Yun Jianyue sangat marah. “Apakah aku penyihir Sekte Iblis, atau kau? Kau benar-benar bisa membicarakan hal seperti itu dengan acuh tak acuh?!”
“Baiklah, baiklah. Melihat bagaimana kau sedikit menderita hari ini, aku akan membiarkanmu pergi untuk sementara,” kata Yan Xuehen. Setelah diinterupsi seperti itu, dia juga tidak ingin melanjutkan lagi. Namun, saat dia pergi, dia khawatir tidak akan aman meninggalkan Yun Jianyue sendirian di dalam. Dia mengulurkan tangannya, dan seberkas ki melepaskan ikatan wanita itu.
“Wanita dingin, aku akan melawanmu sampai mati!” seru Yun Jianyue. Gelombang keganasan meletus dari ruangan itu, dan dia melesat keluar seperti kilat.
…
Suara bising di luar membuat Yu Yanluo, yang berada di ruangan lain, khawatir. Dia bertanya-tanya, “Apa yang terjadi pada mereka? Mengapa mereka saling bertarung seperti ini?”
Meskipun kedua grandmaster itu dulunya musuh bebuyutan, setelah sekian lama bersama, mereka menjadi rekan seperjuangan. Mengapa mereka saling bertarung seperti itu saat ini?
Adegan menakjubkan yang disaksikannya muncul dalam pikiran Zu An. Dia merasa wajahnya sedikit memerah. Dia cepat-cepat menyembunyikan reaksinya dan berkata, “Akan lebih aneh jika mereka tidak bertarung. Jangan khawatir; tingkat kultivasi mereka hampir sama. Mereka tidak bisa berbuat banyak satu sama lain.”
Benar saja, bahkan setelah bertarung sepanjang hari dan meratakan beberapa gunung, keduanya tidak bisa berbuat banyak satu sama lain.
Pada akhirnya, Zu An keluar dan berteriak, “Apakah kalian berdua sudah selesai? Masuklah untuk makan malam. Kita masih harus melanjutkan perjalanan kita besok.”
Karena apa yang terjadi di pemandian air panas, sisi bersemangat Zu An sudah tertanam dalam ingatan Yan Xuehen. Ia secara naluriah berhenti.
Yun Jianyue adalah seseorang yang melakukan apa pun yang diinginkannya, jadi biasanya ia tidak akan mendengarkan Zu An dalam situasi seperti itu. Namun, Zu An baru saja melihat sisi pribadinya yang paling rahasia, sehingga ia benar-benar kehilangan kepercayaan diri dan hanya berhenti sampai di situ.

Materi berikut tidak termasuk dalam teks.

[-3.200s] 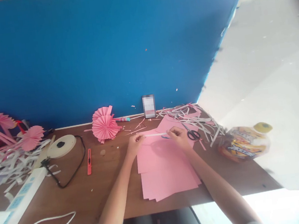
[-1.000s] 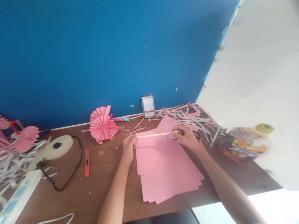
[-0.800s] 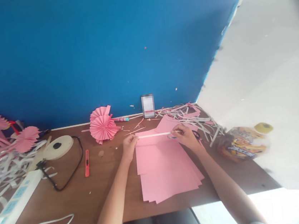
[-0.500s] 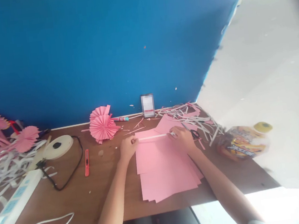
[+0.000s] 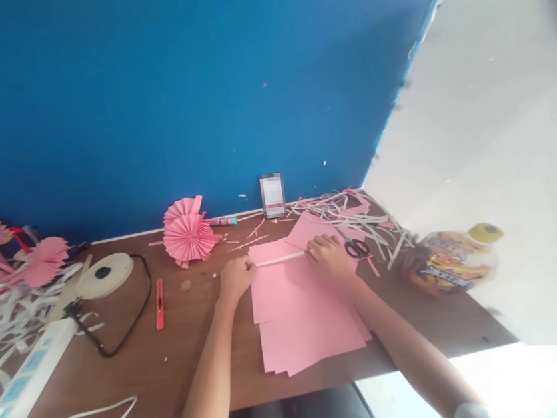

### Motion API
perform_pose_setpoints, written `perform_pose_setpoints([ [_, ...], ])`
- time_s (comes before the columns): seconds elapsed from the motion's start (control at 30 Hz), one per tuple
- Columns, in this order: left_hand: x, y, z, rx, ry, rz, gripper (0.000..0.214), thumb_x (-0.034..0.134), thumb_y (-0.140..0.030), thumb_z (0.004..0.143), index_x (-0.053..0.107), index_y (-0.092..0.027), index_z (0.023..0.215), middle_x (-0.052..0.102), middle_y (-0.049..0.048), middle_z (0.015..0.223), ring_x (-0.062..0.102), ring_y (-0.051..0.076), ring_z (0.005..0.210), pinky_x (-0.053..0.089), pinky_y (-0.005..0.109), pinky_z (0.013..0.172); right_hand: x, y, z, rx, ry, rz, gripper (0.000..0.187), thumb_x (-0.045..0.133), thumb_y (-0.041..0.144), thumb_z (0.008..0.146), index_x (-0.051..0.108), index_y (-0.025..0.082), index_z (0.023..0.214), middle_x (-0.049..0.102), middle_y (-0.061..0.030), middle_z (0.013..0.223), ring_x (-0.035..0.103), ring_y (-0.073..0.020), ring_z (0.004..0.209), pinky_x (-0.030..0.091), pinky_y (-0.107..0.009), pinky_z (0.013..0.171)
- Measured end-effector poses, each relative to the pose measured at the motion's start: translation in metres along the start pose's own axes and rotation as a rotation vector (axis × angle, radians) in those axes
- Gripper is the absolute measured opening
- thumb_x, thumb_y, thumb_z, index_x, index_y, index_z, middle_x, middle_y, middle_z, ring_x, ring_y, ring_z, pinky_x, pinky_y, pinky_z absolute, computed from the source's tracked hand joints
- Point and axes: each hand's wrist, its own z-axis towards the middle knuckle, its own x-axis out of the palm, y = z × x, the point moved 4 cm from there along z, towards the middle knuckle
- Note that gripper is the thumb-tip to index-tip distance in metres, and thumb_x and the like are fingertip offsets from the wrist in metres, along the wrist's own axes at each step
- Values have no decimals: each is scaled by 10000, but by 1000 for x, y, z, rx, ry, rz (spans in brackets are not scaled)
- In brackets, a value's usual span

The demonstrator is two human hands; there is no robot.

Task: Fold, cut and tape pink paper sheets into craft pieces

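A narrow white strip (image 5: 280,260) stretches across the upper part of a stack of pink paper sheets (image 5: 307,330). At the sheets' left edge, my left hand (image 5: 237,279) pinches one end of the strip with curled fingers. My right hand (image 5: 332,258) lies over the paper with its fingers bent and drawn together on the strip's other end; its fingertips partly hide that end. Black-handled scissors (image 5: 357,248) lie just to the right of my right hand, their blades pointing toward the wall.
Pleated pink paper fans (image 5: 191,238), a red cutter knife (image 5: 159,304) and a round cream disc (image 5: 107,274) with a black cable lie leftward. A white power strip (image 5: 24,382) sits at far left. Paper shreds (image 5: 375,221) and a plastic package (image 5: 448,263) are on the right.
My right hand has slid a little left along the strip, and more of the scissors now shows. My left hand stays at the strip's left end.
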Motion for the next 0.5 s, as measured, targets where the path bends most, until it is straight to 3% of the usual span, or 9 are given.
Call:
perform_pose_setpoints([
  [0.33,10,-14,-3,9,-37,35,209,468,-348,840,571,-201,734,595,27,679,483,140,612,146,237,571,0,-15,0,55,-36,17,163,476,214,873,551,141,747,577,-62,789,456,-159,829,216,-313,745],
  [0.43,5,-15,-4,4,-102,-19,230,457,-370,858,585,-197,776,580,22,675,456,125,586,149,233,571,-1,-19,-1,144,-74,213,131,444,216,879,553,145,869,588,-47,801,483,-141,806,262,-296,766],
  [0.5,2,-15,-4,4,-139,-93,223,466,-356,853,579,-185,765,554,12,649,423,109,562,162,227,572,0,-22,-1,215,-57,486,157,440,228,866,534,159,972,581,-31,814,496,-124,775,310,-268,747],
])
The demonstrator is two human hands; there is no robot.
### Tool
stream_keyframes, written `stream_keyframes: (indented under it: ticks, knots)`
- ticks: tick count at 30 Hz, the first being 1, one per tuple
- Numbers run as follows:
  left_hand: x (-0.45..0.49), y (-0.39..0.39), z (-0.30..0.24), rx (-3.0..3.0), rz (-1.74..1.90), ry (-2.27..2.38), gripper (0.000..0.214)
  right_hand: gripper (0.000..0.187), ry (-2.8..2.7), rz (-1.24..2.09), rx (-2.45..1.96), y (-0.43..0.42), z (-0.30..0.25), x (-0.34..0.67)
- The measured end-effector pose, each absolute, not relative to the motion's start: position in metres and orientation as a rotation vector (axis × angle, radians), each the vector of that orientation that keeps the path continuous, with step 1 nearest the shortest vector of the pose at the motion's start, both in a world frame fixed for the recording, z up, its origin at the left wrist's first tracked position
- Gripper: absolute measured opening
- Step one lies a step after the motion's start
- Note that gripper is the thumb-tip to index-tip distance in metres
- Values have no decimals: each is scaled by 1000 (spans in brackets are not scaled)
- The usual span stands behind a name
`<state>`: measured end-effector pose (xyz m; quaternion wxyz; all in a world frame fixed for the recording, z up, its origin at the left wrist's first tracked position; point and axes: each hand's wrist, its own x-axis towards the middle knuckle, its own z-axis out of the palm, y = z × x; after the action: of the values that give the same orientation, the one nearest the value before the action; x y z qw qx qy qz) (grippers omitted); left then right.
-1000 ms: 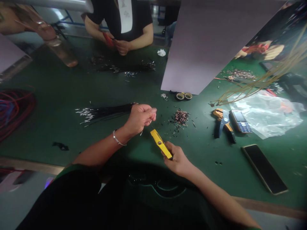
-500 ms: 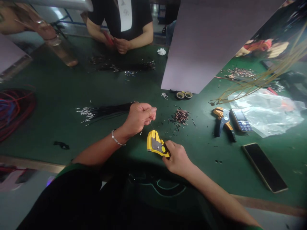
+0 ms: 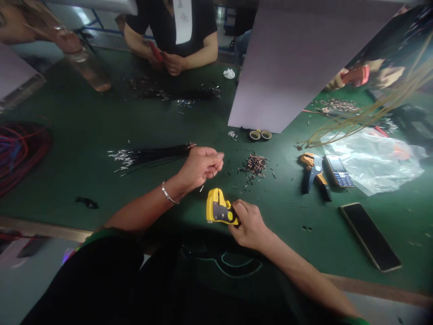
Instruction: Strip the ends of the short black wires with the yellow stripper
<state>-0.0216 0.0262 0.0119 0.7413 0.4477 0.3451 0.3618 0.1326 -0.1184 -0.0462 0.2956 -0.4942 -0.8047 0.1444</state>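
My left hand [image 3: 205,163] is closed in a pinch on a thin dark wire. Below the palm pokes a small pale metal tip [image 3: 202,188]; the rest of the wire is mostly hidden by my fingers. In my right hand [image 3: 249,223] is a yellow wire stripper [image 3: 220,208], its jaws pointing up toward my left hand but apart from it. Left of my left hand lies a bundle of black wires [image 3: 155,155] with silvery tips at one end and coppery ones at the other. A pile of dark cut-off bits with coppery ends [image 3: 255,164] lies to the right.
Another wire stripper [image 3: 314,174], a keypad phone [image 3: 339,170], a smartphone [image 3: 370,237] and a plastic bag [image 3: 382,158] lie on the right. Tape rolls [image 3: 260,135] sit below a pale upright panel [image 3: 274,67]. Coiled wires [image 3: 23,153] lie far left. A co-worker's hands [image 3: 174,64] are across the table.
The wire stripper has dropped slightly away from my left hand, and the wire end that reached its jaws is now clear of them. My left hand has shifted slightly right.
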Motion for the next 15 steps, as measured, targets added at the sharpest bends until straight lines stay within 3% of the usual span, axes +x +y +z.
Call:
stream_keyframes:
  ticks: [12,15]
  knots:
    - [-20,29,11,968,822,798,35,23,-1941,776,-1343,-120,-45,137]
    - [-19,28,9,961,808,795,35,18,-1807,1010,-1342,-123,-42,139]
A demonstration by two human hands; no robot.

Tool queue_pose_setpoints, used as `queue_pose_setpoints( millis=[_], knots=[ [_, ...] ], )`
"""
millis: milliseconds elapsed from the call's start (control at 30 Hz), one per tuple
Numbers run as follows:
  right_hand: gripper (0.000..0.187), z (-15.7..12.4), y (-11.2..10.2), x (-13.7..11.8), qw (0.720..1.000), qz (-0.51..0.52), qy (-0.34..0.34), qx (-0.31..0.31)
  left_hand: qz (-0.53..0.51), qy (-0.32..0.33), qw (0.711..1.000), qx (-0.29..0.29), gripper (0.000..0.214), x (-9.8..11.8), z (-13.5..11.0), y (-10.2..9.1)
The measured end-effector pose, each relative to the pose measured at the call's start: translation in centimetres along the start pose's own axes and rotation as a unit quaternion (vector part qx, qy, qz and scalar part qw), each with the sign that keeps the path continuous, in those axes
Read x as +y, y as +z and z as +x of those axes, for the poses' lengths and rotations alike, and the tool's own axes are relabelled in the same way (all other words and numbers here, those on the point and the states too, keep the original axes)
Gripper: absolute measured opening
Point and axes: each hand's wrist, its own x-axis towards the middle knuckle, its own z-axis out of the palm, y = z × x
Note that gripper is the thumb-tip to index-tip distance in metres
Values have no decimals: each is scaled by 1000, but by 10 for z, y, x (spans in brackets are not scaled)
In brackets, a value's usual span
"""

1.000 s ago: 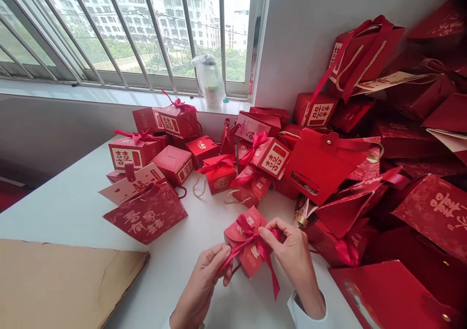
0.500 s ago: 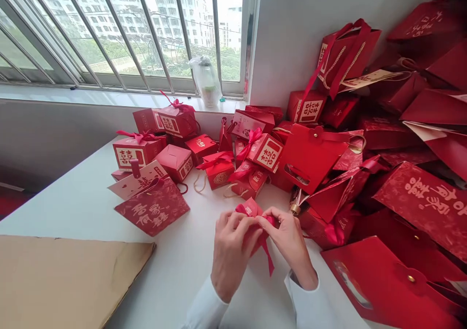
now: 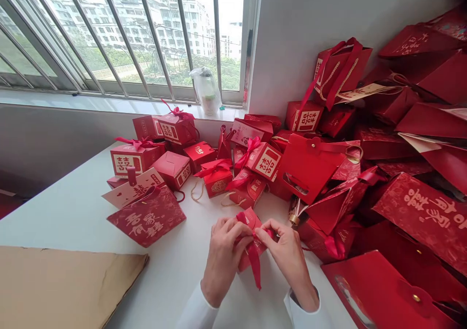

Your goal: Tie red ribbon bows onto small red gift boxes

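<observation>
A small red gift box [image 3: 243, 264] stands on the white table in front of me, partly covered by my fingers. A red ribbon [image 3: 255, 269] lies across its top, with one tail hanging down the near side. My left hand [image 3: 223, 256] rests over the left of the box, its fingers closed on the ribbon. From the right, my right hand [image 3: 286, 253] pinches the ribbon between thumb and forefinger, close to the left fingertips. The spot where the ribbon crosses is mostly hidden by the fingers.
Several red gift boxes [image 3: 171, 168] and a patterned red bag [image 3: 148, 217] sit behind and to the left. Red bags [image 3: 419, 212] heap up on the right against the wall. Cardboard [image 3: 65, 285] lies front left. A plastic-wrapped cup [image 3: 207, 93] stands on the windowsill.
The hanging ribbon tail has swung left and now lies over the box's near side. Both hands stay close together on the ribbon. The whole view has shifted slightly.
</observation>
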Motion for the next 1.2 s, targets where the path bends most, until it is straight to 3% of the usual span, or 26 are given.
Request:
queue_pose_setpoints(
  millis=[233, 667, 933, 1067, 1200],
  knots=[
    [26, -3, 1, -6, 999, -27, 14, 16, -58, -20, 998, -7, 13, -8, 4, -4],
    [26, -1, 3, -9, 994, -106, 16, 33, -65, -11, 997, -32, 13, -13, 5, -14],
    [30, -3, 9, -5, 990, -134, 15, 41, 1, -15, 999, -39, 19, -12, 2, -21],
    [30, -3, 10, -7, 988, -137, 6, 66, 46, -48, 998, -23, 19, -5, 3, -21],
    [26, -3, 4, -11, 995, -85, 25, 38, 37, -76, 996, 4, 13, 3, 2, -18]
  ],
)
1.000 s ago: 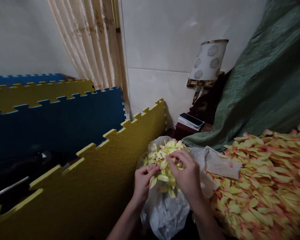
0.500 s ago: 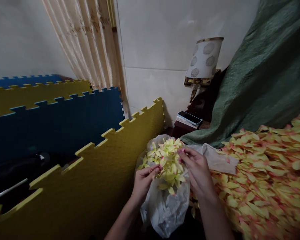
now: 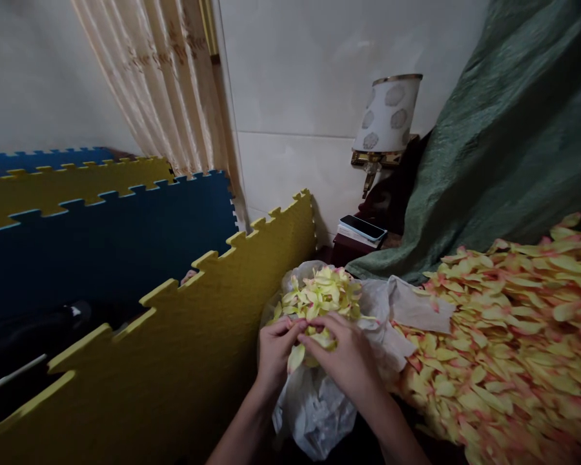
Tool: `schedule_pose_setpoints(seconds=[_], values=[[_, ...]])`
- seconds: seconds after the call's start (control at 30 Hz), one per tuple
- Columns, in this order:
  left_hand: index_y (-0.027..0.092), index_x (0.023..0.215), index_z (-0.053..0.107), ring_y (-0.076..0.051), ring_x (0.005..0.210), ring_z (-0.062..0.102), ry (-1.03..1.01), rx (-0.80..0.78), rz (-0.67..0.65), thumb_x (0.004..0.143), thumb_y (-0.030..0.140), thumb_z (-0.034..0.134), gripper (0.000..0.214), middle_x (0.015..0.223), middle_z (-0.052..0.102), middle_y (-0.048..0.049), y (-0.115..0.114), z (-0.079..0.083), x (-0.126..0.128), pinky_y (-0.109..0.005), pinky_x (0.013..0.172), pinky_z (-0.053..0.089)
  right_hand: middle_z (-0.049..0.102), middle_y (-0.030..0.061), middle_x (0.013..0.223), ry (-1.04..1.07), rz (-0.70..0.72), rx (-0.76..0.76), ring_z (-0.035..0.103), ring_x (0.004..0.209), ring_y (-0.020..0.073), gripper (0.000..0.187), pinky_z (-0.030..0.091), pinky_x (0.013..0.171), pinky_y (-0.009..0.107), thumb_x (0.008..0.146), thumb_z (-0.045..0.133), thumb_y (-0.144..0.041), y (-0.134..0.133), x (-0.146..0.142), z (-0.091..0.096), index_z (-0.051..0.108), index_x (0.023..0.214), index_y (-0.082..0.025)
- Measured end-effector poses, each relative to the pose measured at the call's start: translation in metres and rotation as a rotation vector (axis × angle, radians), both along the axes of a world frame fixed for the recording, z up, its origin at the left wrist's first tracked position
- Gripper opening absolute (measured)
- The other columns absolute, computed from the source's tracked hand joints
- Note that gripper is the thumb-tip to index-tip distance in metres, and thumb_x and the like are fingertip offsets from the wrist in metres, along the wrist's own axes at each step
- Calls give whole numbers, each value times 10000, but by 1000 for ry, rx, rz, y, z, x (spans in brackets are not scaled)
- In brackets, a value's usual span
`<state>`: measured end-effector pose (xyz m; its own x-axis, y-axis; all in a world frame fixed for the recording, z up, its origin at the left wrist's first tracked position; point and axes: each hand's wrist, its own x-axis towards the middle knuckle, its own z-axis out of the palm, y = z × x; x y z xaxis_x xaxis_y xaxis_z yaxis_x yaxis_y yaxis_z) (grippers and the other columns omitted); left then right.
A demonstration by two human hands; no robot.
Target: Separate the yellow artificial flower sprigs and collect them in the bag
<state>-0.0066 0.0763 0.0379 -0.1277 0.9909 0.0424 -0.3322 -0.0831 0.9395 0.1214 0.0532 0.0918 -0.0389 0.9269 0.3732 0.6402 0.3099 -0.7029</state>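
Observation:
A clear plastic bag (image 3: pixel 314 407) stands low in the middle, heaped with small yellow-green artificial petals (image 3: pixel 322 294). My left hand (image 3: pixel 275 352) is at the bag's left rim, its fingers pinched on a petal (image 3: pixel 295 357) that hangs below them. My right hand (image 3: pixel 346 355) lies over the front of the heap, its fingertips meeting those of my left hand and closed on the same petals. A broad pile of larger yellow and pink petals (image 3: pixel 508 342) spreads to the right of the bag.
Yellow foam mats (image 3: pixel 174 361) and blue foam mats (image 3: pixel 111 232) stand upright on the left. Behind them hangs a beige curtain (image 3: pixel 164 84). A lamp (image 3: pixel 387 123) and a phone (image 3: pixel 363 227) sit on a dark stand by the wall. Green cloth (image 3: pixel 503 148) drapes at right.
My right hand has come down and left from the top of the heap to meet my left hand at the front. The view has shifted a little to the right.

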Motion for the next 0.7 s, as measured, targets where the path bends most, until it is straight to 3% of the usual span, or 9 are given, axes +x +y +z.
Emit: schedule_pose_setpoints(seconds=[0.07, 0.2, 0.3, 0.4, 0.47, 0.53, 0.6, 0.7], values=[[148, 522, 729, -110, 550, 421, -6, -3, -3, 587, 439, 838, 318, 500, 484, 29, -1, 1, 3, -234, 551, 355, 707, 27, 772, 48, 63, -121, 649, 746, 218, 64, 464, 683, 309, 778, 671, -263, -6, 0, -7, 719, 772, -221], [135, 612, 762, -101, 532, 406, 1, -29, -10, 603, 552, 794, 418, 523, 509, 22, -4, 7, 8, -221, 511, 336, 757, 51, 790, 262, 139, -253, 689, 734, 223, 176, 499, 670, 305, 806, 608, -308, -5, 7, -9, 745, 778, -202], [131, 844, 790, -126, 579, 492, 26, -35, -32, 727, 659, 634, 563, 675, 635, -35, -1, 15, 7, -240, 551, 405, 764, 62, 813, 303, 62, -197, 696, 748, 237, 214, 512, 672, 312, 791, 618, -361, 8, 15, 6, 748, 800, -191], [173, 1067, 737, -201, 849, 605, 90, 44, -41, 831, 613, 542, 536, 985, 677, -92, 9, 21, 2, -299, 746, 485, 751, 59, 833, 215, -102, -1, 679, 788, 244, 196, 504, 721, 326, 772, 648, -370, 37, 25, 27, 741, 793, -200], [200, 1167, 674, -246, 1024, 589, 199, 86, 12, 805, 546, 614, 504, 1138, 623, -104, 15, 19, -2, -351, 868, 479, 720, 58, 814, 30, -177, 118, 652, 788, 245, 188, 490, 766, 361, 795, 628, -362, 63, 33, 34, 742, 788, -212], [201, 1235, 606, -284, 1139, 545, 352, 117, 84, 735, 496, 699, 588, 1222, 559, -117, 20, 12, -3, -406, 969, 439, 684, 87, 911, -33, -166, 147, 602, 952, 294, 111, 440, 893, 424, 743, 676, -303, 88, 42, 34, 747, 742, -218], [207, 1328, 505, -323, 1262, 457, 509, 134, 106, 663, 483, 758, 764, 1335, 458, -137, 21, 0, -3, -456, 1056, 369, 633, 108, 1101, -49, -129, 147, 514, 1119, 338, 73, 365, 1001, 466, 658, 737, -262, 107, 50, 24, 751, 720, -225], [232, 1455, 309, -386, 1411, 240, 721, 130, 1, 533, 525, 829, 1098, 1518, 203, -164, 21, -19, 3, -519, 1130, 252, 548, 93, 1309, -26, -57, 114, 413, 1257, 351, 138, 287, 1089, 470, 593, 776, -257, 122, 61, 0, 748, 724, -229]])
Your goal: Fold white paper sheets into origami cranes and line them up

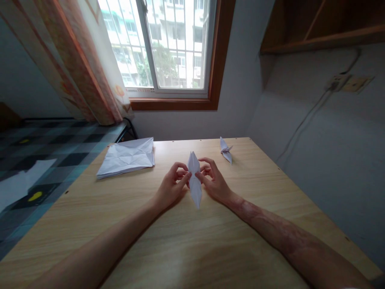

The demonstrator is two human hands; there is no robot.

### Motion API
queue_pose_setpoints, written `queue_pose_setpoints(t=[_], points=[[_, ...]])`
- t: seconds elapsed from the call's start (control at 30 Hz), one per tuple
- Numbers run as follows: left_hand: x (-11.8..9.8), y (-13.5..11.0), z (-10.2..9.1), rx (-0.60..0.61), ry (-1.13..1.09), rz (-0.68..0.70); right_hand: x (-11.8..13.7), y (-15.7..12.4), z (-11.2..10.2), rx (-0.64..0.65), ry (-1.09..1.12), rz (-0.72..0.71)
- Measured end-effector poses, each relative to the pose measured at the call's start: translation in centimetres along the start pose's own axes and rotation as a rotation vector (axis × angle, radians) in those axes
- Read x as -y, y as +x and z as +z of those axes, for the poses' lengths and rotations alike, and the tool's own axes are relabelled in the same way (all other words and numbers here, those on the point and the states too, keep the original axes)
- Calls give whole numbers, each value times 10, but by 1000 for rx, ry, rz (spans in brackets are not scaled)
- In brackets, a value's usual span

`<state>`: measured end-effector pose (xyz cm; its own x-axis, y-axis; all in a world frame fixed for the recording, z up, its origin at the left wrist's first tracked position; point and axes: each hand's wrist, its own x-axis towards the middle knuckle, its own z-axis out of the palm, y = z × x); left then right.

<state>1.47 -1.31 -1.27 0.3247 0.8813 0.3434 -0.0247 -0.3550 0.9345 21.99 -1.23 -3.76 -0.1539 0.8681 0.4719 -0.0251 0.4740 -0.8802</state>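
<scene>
A white paper folded into a long pointed diamond [195,182] stands between my hands above the wooden table [192,241]. My left hand [172,185] pinches its left edge with thumb and fingers curled. On the other side, my right hand [213,179] pinches the right edge the same way. The paper's lower tip points toward me and its upper tip points at the window.
A stack of creased white sheets [128,157] lies at the table's far left. A finished white paper crane [225,150] sits at the far right. A bed with a checked cover [36,160] is left of the table; walls close the back and right.
</scene>
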Motion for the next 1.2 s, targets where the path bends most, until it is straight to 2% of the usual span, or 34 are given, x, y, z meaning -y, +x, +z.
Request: queue_pose_setpoints(t=[0.13, 0.27, 0.47, 0.63, 0.7, 0.77, 0.9, 1.03, 1.13, 1.2], points=[[-1, 4, -4, -21, -25, 34, 5, -2, 0, 40, -147, -80], [0, 5, -5, -26, -100, 17, 5, 0, -1, 44, -174, -120], [-2, 1, -4, -7, 39, 1, 6, 5, -3, -16, -199, -118], [-3, 4, -6, -124, 196, 139, 13, 5, -4, -48, -249, -164], [-3, 6, -7, -138, 202, 161, 15, 5, -4, -46, -251, -178], [-3, 7, -8, -109, 136, 124, 17, 5, -4, -31, -242, -183], [-3, 8, -10, -51, -4, -22, 16, 3, -4, 49, -216, -100], [-1, 8, -11, -68, -30, -123, 13, 1, -3, 131, -165, 62], [1, 8, -9, -79, -68, -119, 12, 1, -2, 135, -121, 123], [2, 8, -7, -79, -90, -83, 12, 1, -3, 133, -126, 105]])
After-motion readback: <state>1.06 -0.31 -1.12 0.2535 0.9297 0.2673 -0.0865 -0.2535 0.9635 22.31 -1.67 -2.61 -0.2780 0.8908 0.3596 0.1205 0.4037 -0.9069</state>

Yu Yanluo benar-benar terkejut ketika melihat itu. Ia mengira nasihat Ah Zu tidak akan berpengaruh apa pun, namun kedua grandmaster yang sangat arogan ini justru mendengarkannya?
Keduanya masih duduk berjauhan sambil makan. Setiap kali mata mereka bertemu, percikan api beterbangan.
Yu Yanluo khawatir mereka akan bertengkar lagi. Ia segera mendekat untuk meredakan situasi, bertanya, “Ah Zu, bagaimana Kakak Yan pulih dari lukanya?”
“Tentu saja karena kerja keras saya…” Zu An tanpa sadar menjawab, tetapi ia langsung berteriak ‘Tidak bagus!’ dalam hati. Benar saja, tiga tatapan tajam langsung tertuju padanya.